Уж лучше мне оставить ближних: я,
Несчастный, только буду их смущать.
Уйду в себя. Зачем им докучать?
Знамение времени: в «Правдивом рассказе» Гийома де Машо стареющий поэт, обменивающийся письмами и стихами с юной дамой, читает полученные от нее послания в обстановке строгой тайны. Интимность выдвигается на передний план:
Беру письмо, конверт вскрываю,
Но никому не открываю
Секретов, что таятся там:
Узнать их никому не дам.
Личное время: воспоминания и хроники
Рассматривать личное время как побудительный мотив к творчеству особенно важно в случае произведений такого жанра, как хроники и мемуары, поток которых не иссякает с момента появления книг Жана Жуанвиля. В основе этих трудов лежит совмещение описываемого времени и времени создания книги.

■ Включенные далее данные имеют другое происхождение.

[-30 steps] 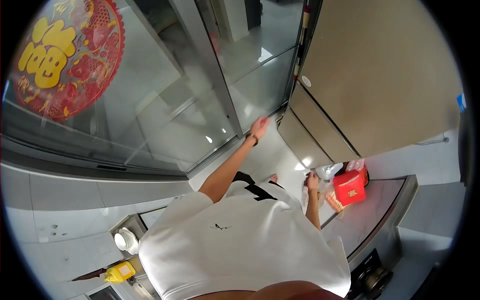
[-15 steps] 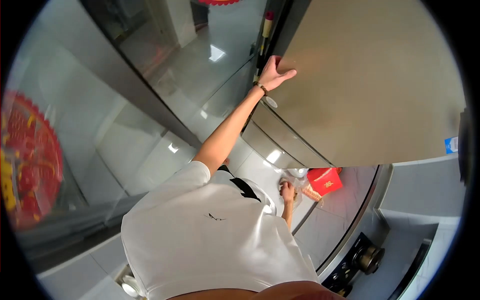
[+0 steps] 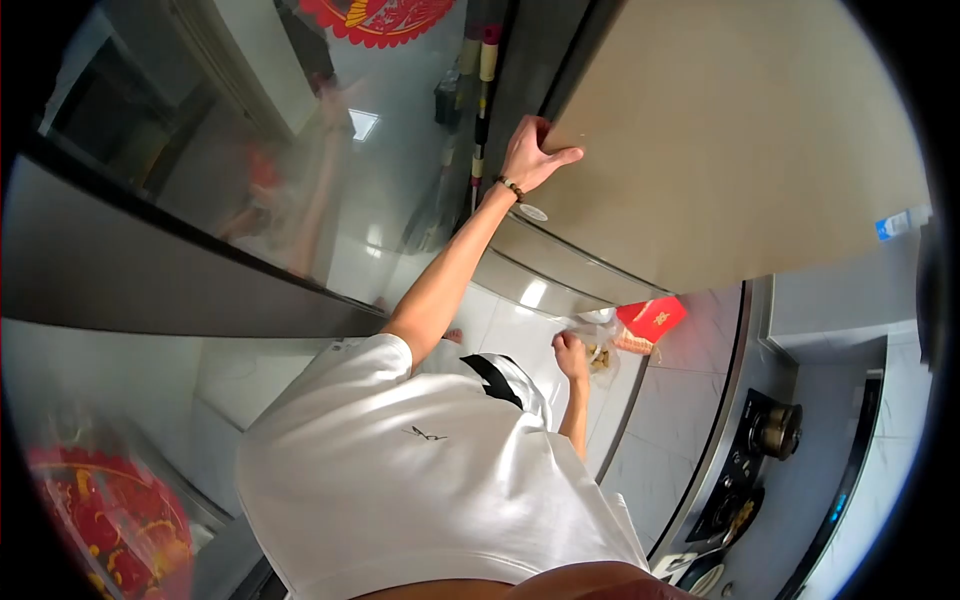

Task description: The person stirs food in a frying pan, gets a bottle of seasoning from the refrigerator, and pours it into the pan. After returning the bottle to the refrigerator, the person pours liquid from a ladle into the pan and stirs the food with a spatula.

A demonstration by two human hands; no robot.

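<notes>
My left hand (image 3: 540, 155) is hooked over the left edge of a tall beige refrigerator door (image 3: 720, 130), fingers behind the edge and thumb on the front. A beaded bracelet sits on that wrist. Lower down, my right hand (image 3: 571, 355) is closed on the top of a clear plastic bag (image 3: 601, 357) with brownish lumps inside; their kind is too small to tell. Just beyond the bag are a red box or bag (image 3: 652, 318) with gold print and a pale, pinkish package beside it.
A glass door (image 3: 300, 200) with red round decorations stands on my left. Poles (image 3: 482, 100) lean beside the refrigerator. On my right runs a counter edge (image 3: 715, 430) with a stove (image 3: 735, 480), a pot (image 3: 780, 432) and a pan with food.
My view has turned, so the surroundings have shifted. My left hand stays on the refrigerator door's edge. More of the plastic bag's contents shows beside my right hand.
</notes>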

Автор первой биографии на французском языке, Жуанвиль считается родоначальником, инициатором «бурного проникновения субъекта во французскую ли тературу». Пожелав написать «летопись мудрых речений и доблестных деяний нашего святого короля Людовика», он сам выступает залогом истинности своего рассказа, действующим лицом своей книги. Помимо индивидуализации пишущего, мы видим стремление аутентифицировать рассказ с помощью ряда доказательств и ручательств, которые представляются нам очень странными, но, видимо, не казались таковыми современникам Жуанвиля. Хотя автор признается в личном участии в некоторых из описываемых им событий, он рассказывает и о тех, свидетелем которых быть не мог, при этом в полной мере осознавая «значение и серьезность свидетельской функции» (М. Перре). Известно, впрочем, что рассказ о взятии Дамьетты он писал на основании документов и хроник (Ж. Монфрен).